_TASK_
Exclude the pictures, then repeat the remaining data exactly.
** Opening STORED DATA block **
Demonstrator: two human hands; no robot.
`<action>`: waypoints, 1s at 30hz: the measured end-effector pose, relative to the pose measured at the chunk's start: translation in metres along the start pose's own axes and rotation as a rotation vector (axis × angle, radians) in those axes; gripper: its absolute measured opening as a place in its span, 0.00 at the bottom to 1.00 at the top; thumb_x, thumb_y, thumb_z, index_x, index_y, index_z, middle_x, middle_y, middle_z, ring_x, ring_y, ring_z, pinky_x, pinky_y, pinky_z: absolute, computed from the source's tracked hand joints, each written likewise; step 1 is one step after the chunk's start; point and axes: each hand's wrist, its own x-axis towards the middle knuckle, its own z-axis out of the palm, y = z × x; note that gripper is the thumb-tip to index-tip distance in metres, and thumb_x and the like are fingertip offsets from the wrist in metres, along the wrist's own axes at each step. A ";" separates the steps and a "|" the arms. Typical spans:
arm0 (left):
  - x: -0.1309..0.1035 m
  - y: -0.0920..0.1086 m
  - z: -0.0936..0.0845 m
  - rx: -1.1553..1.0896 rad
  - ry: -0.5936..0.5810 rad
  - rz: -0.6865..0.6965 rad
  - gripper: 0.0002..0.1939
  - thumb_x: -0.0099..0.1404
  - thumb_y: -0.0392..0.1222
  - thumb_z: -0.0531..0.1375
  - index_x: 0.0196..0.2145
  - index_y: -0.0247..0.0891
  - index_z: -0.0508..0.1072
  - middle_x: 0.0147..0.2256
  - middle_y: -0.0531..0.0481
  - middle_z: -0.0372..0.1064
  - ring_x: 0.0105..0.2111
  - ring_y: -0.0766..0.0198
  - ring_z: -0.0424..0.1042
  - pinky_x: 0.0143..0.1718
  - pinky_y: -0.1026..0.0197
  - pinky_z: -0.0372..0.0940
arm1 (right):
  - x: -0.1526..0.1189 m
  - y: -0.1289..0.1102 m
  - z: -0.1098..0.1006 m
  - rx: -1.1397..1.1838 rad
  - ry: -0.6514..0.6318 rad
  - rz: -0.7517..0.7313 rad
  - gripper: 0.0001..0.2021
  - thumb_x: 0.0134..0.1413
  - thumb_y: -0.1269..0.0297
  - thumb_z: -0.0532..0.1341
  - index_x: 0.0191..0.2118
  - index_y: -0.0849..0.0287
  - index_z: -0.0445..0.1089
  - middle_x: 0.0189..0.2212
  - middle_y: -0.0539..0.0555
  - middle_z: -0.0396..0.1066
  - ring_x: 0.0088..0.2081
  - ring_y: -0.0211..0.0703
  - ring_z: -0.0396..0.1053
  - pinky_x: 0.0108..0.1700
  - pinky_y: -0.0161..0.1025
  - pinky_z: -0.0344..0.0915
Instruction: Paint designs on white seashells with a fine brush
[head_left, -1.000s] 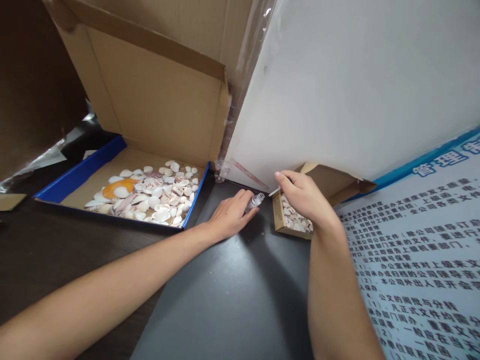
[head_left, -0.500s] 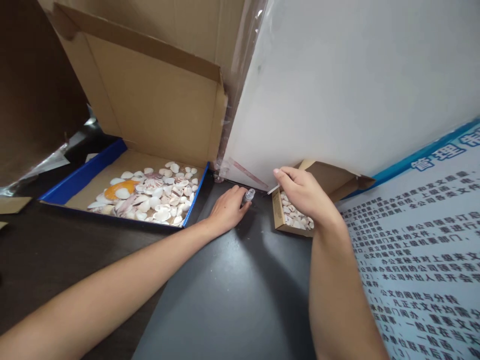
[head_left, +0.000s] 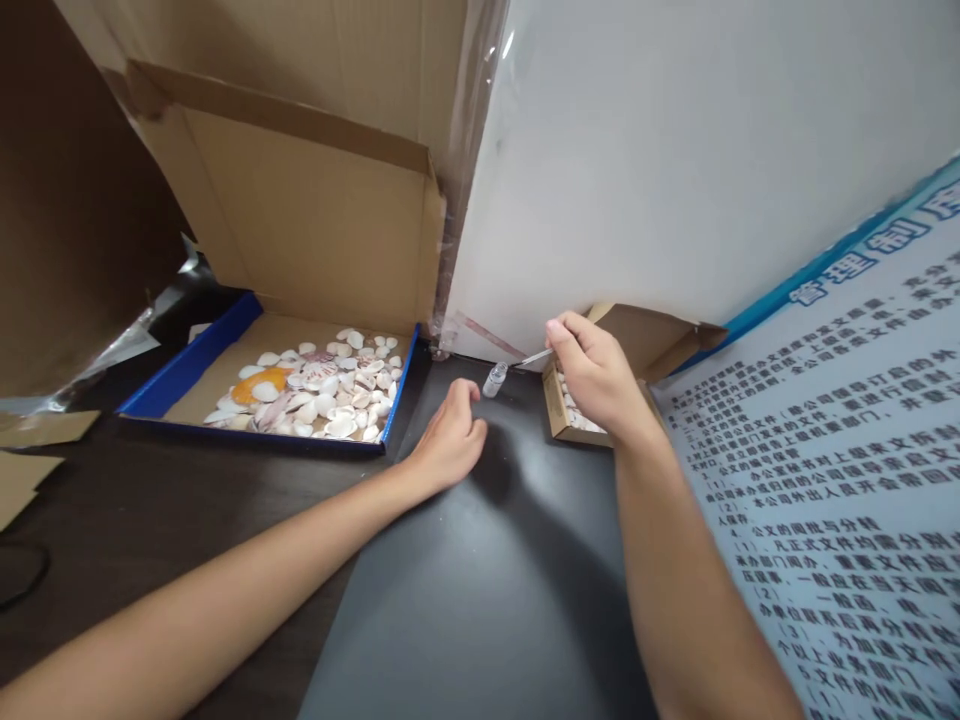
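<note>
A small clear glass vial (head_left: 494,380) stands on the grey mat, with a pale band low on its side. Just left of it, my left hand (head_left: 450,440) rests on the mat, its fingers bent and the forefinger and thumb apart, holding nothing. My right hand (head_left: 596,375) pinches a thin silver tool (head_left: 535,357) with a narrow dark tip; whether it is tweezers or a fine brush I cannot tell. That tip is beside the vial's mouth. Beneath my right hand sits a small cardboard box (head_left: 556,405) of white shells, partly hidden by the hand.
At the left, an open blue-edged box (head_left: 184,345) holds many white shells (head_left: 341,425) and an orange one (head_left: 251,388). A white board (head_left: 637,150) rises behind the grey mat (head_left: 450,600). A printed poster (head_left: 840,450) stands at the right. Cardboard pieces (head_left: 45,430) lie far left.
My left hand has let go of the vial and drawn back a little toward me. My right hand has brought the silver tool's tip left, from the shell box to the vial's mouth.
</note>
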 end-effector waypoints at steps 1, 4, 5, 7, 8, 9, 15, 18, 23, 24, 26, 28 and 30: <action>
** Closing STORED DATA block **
_RESPONSE FOR THIS EXERCISE_
Demonstrator: two human hands; no robot.
`<action>`: waypoints, 1s at 30hz: the measured end-effector pose, relative to the pose measured at the chunk's start: translation in metres along the start pose's own axes and rotation as a rotation vector (axis × angle, radians) in those axes; gripper: its absolute measured opening as a place in its span, 0.00 at the bottom to 1.00 at the top; thumb_x, thumb_y, thumb_z, index_x, index_y, index_z, middle_x, middle_y, middle_z, ring_x, ring_y, ring_z, pinky_x, pinky_y, pinky_z: absolute, computed from the source's tracked hand joints, each written likewise; step 1 is one step after the chunk's start; point and axes: each hand's wrist, its own x-axis towards the middle knuckle, its own z-axis out of the palm, y = z × x; note that gripper is the thumb-tip to index-tip distance in metres, and thumb_x and the like are fingertip offsets from the wrist in metres, along the wrist's own axes at each step. A ";" separates the steps and a "|" the arms. Typical spans:
arm0 (left):
  - x: -0.1309..0.1035 m
  - y: -0.0920..0.1086 m
  - z: -0.0936..0.0845 m
  - rx: -1.1553..1.0896 rad
  - ry: -0.5936..0.5810 rad
  - rz: -0.6865..0.6965 rad
  - gripper: 0.0002..0.1939
  - thumb_x: -0.0099..0.1404
  - thumb_y: -0.0392..0.1222
  - thumb_z: -0.0531..0.1375
  - index_x: 0.0196..0.2145
  - index_y: -0.0247..0.0891
  - index_z: -0.0508..0.1072
  - middle_x: 0.0147..0.2256
  - middle_y: -0.0531..0.0481
  - middle_z: -0.0372..0.1064
  - ring_x: 0.0105..0.2111
  - ring_y: -0.0766..0.0198
  - ring_z: -0.0424..0.1042
  - pinky_x: 0.0143..0.1718
  - pinky_y: -0.1026..0.0197
  - pinky_z: -0.0372..0.0940
arm1 (right):
  - x: -0.1526..0.1189 m
  - y: -0.1289..0.1102 m
  - z: -0.1098..0.1006 m
  - rx: -1.1397..1.1838 rad
  - ry: -0.6514..0.6318 rad
  - rz: -0.7517..0.7313 rad
  - gripper: 0.0001..0.2021
  - thumb_x: 0.0134..0.1413
  - thumb_y: -0.1269..0.0297
  - thumb_z: -0.0532..0.1341
  - index_x: 0.0191..0.2118
  - index_y: -0.0849..0.0287
  - index_z: -0.0445..0.1089
  - middle_x: 0.0189..0.2212
  - middle_y: -0.0539..0.0555
  - middle_z: -0.0396..0.1066
  - ring_x: 0.0088..0.2081
  - ring_y: -0.0211..0.0703
  - ring_z: -0.0396..0.1053
  - pinky_x: 0.0108..0.1700
  - pinky_y: -0.0161..0.1025
  - pinky_z: -0.0344..0.0915
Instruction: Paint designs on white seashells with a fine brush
[head_left, -1.000s] 
[head_left, -0.500s] 
[head_left, +0.000s] 
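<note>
A small clear glass vial (head_left: 494,380) stands on the grey mat, with a pale band low on its side. Just left of it, my left hand (head_left: 450,440) rests on the mat, its fingers bent and the forefinger and thumb apart, holding nothing. My right hand (head_left: 596,375) pinches a thin silver tool (head_left: 535,357) with a narrow dark tip; whether it is tweezers or a fine brush I cannot tell. That tip is beside the vial's mouth. Beneath my right hand sits a small cardboard box (head_left: 556,405) of white shells, partly hidden by the hand.
At the left, an open blue-edged box (head_left: 184,345) holds many white shells (head_left: 341,425) and an orange one (head_left: 251,388). A white board (head_left: 637,150) rises behind the grey mat (head_left: 450,600). A printed poster (head_left: 840,450) stands at the right. Cardboard pieces (head_left: 45,430) lie far left.
My left hand has let go of the vial and drawn back a little toward me. My right hand has brought the silver tool's tip left, from the shell box to the vial's mouth.
</note>
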 end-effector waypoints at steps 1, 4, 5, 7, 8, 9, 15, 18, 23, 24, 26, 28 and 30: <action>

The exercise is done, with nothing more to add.